The Fed chair refrained from remarking on the state of the economy or on the possible future course of interest rates. Investors had been awaiting her speech for any signals about what the Fed might do when it meets next month. The central bank has been gradually raising its benchmark short-term rate, but most Fed watchers expect no rate hike before December at the earliest.

Overhanging Yellen’s speech was the possibility that it marks her final appearance in Jackson Hole as Fed chair. Her term as chair will end in February, and Trump has made clear he is considering replacing her. One candidate he has mentioned is Gary Cohn, a former Goldman Sachs senior executive who leads Trump’s National Economic Council.

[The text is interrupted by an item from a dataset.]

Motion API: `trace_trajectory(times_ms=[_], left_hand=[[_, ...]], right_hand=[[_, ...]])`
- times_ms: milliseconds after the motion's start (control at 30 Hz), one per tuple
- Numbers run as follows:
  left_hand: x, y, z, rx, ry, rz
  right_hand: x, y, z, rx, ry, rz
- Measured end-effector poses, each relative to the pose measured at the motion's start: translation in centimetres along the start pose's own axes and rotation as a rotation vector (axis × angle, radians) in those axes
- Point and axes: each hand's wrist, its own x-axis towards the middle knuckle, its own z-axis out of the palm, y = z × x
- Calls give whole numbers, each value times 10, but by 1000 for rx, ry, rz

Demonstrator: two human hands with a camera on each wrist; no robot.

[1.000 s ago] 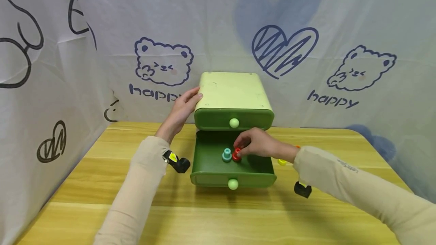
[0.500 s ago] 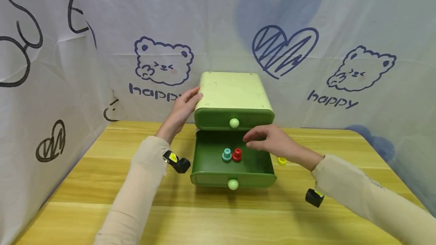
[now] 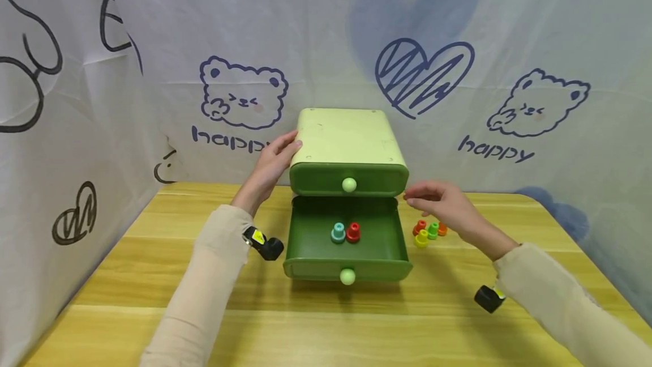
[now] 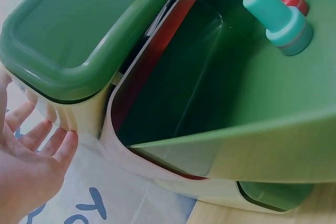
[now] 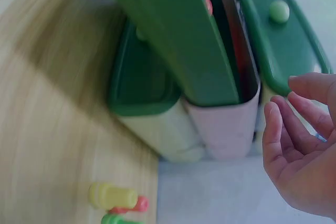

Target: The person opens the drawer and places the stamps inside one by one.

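Cabinet shell (image 3: pixel 346 135): soft lemony yellow, pinkish middle tier (image 5: pixel 223 129)
Drawer fronts (image 3: pixel 316 269): plain deep green
Knobs (image 3: pixel 348 185): super pale green
Drawer pegs (image 3: pixel 353 233): one teal, one red
Loose pegs (image 3: pixel 421 238): red, yellow, green, orange
Table (image 3: pixel 305 327): yellowish wood grain, kinda streaky
Cloth (image 3: pixel 331 33): whitish, blue bears (image 3: pixel 244 92) and hearts (image 3: pixel 367 10), black doodles (image 3: pixel 73 212) on the left
Sleeves (image 3: pixel 188 293): beige
Wrist cams (image 3: pixel 270 248): black, bit of yellow

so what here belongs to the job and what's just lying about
Seemingly part of the job:
left hand, right hand
cabinet, open drawer
turquoise peg, inner red peg
outer red peg, yellow peg, green peg, orange peg

Just around:
table
printed cloth
left wrist camera
right wrist camera
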Motion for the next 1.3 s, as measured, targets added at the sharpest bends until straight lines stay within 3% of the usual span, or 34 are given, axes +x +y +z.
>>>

Some saw Yellen’s forceful defense Friday of the regulatory structure imposed on banks since the 2008 crisis as further lessening the likelihood that Trump will reappoint her.

Historians warn against rushing to take down statues

NEW YORK (AP) — It’s not just about Robert E. Lee and Stonewall Jackson.

The national soul-searching over whether to take down monuments to the Confederacy’s demigods has extended to other historical figures accused of wrongdoing, including Christopher Columbus (brutality toward Native Americans), the man for whom Boston’s Faneuil Hall is named (slave trader) and former Philadelphia Mayor Frank Rizzo (bigotry).

Historians interviewed by The Associated Press offered varying thoughts about where exactly the line should be drawn in judging someone’s statue-worthiness, but they agreed on one thing: Scrapping a monument is not a decision that should be made in haste during political fervor.

“If we do this in some willy-nilly way, we will regret it,” cautioned Yale University historian David Blight, an expert on slavery. “I am very wary of a rush to judgment about what we hate and what we love and what we despise and what we’re offended by.”

Blight and other historians say the way to determine whether to remove these monuments, Confederate or otherwise, is through discussions that weigh many factors, among them: the reason behind when and why the monument was built. Where it’s placed. The subject’s contribution to society weighed against the alleged wrongdoing. Historical significance. And the artistic value of the monument itself.